* _Action item_
Write out the listing below in its entirety, minus the pictures, without changing a word.

* _Data block_
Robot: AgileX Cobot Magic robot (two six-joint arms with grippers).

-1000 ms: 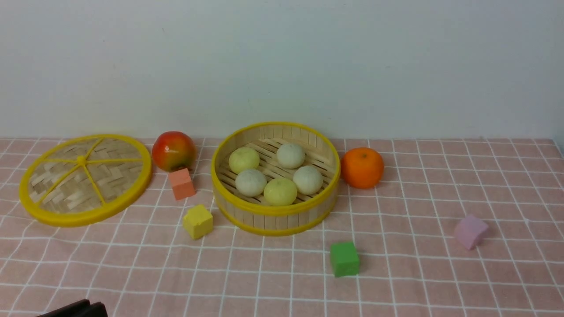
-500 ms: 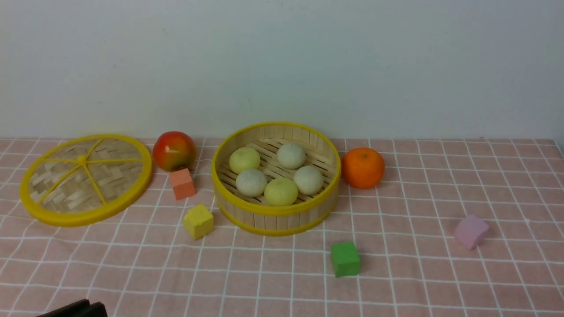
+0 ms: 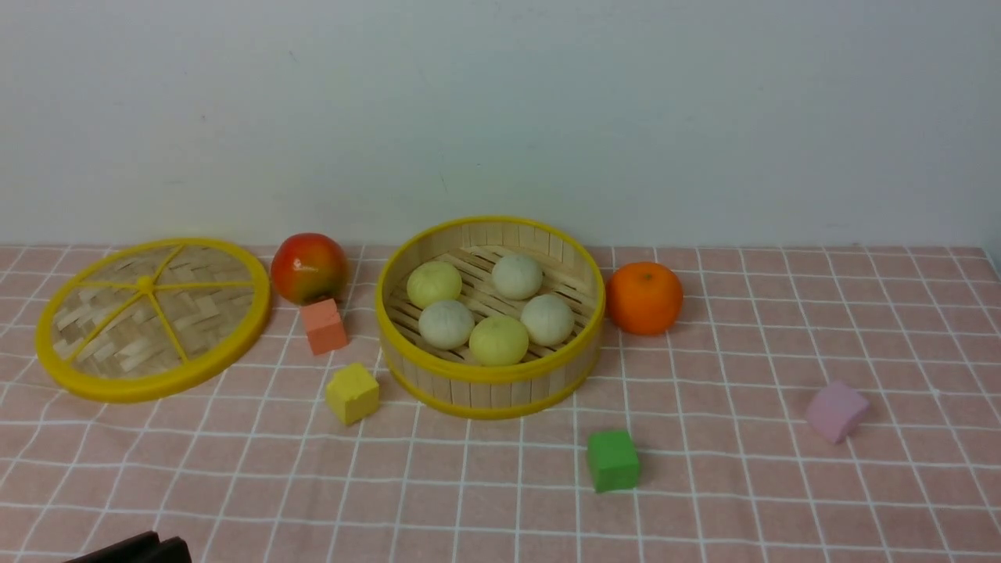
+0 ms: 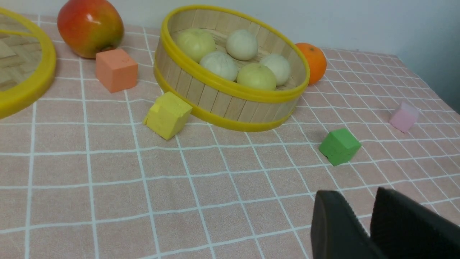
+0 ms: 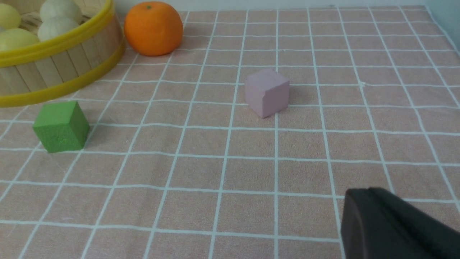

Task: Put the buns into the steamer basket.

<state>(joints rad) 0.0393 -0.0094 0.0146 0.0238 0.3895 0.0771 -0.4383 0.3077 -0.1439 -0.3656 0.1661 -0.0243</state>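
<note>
The steamer basket (image 3: pixel 485 374) stands mid-table with all five buns inside: two pale yellow (image 3: pixel 433 284) (image 3: pixel 498 339) and three off-white (image 3: pixel 517 275) (image 3: pixel 446 324) (image 3: pixel 547 319). It also shows in the left wrist view (image 4: pixel 215 100) and partly in the right wrist view (image 5: pixel 54 61). My left gripper (image 4: pixel 357 196) is low at the near left, far from the basket, its jaws a little apart and empty; its edge shows in the front view (image 3: pixel 133 547). My right gripper (image 5: pixel 364 192) is shut and empty, near the front right, out of the front view.
The flat woven lid (image 3: pixel 148 317) lies far left, an apple (image 3: pixel 308 267) and an orange block (image 3: pixel 323 326) beside it. A yellow block (image 3: pixel 352 392) and a green block (image 3: pixel 612 460) sit before the basket. An orange (image 3: pixel 644 297) and a pink block (image 3: pixel 835 410) are right.
</note>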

* _Result of this task_
Robot: AgileX Cobot Magic robot (two six-joint arms with grippers).

-1000 ms: 
-500 ms: 
+0 ms: 
+0 ms: 
+0 ms: 

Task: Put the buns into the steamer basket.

<state>(joints rad) 0.0393 -0.0094 0.0146 0.0238 0.3895 0.0771 -0.4383 0.3077 -0.1439 -0.3656 0.1661 -0.0243</state>
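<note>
The steamer basket (image 3: pixel 485 374) stands mid-table with all five buns inside: two pale yellow (image 3: pixel 433 284) (image 3: pixel 498 339) and three off-white (image 3: pixel 517 275) (image 3: pixel 446 324) (image 3: pixel 547 319). It also shows in the left wrist view (image 4: pixel 215 100) and partly in the right wrist view (image 5: pixel 54 61). My left gripper (image 4: pixel 357 196) is low at the near left, far from the basket, its jaws a little apart and empty; its edge shows in the front view (image 3: pixel 133 547). My right gripper (image 5: pixel 364 192) is shut and empty, near the front right, out of the front view.
The flat woven lid (image 3: pixel 148 317) lies far left, an apple (image 3: pixel 308 267) and an orange block (image 3: pixel 323 326) beside it. A yellow block (image 3: pixel 352 392) and a green block (image 3: pixel 612 460) sit before the basket. An orange (image 3: pixel 644 297) and a pink block (image 3: pixel 835 410) are right.
</note>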

For this exercise, nothing more remains to be given.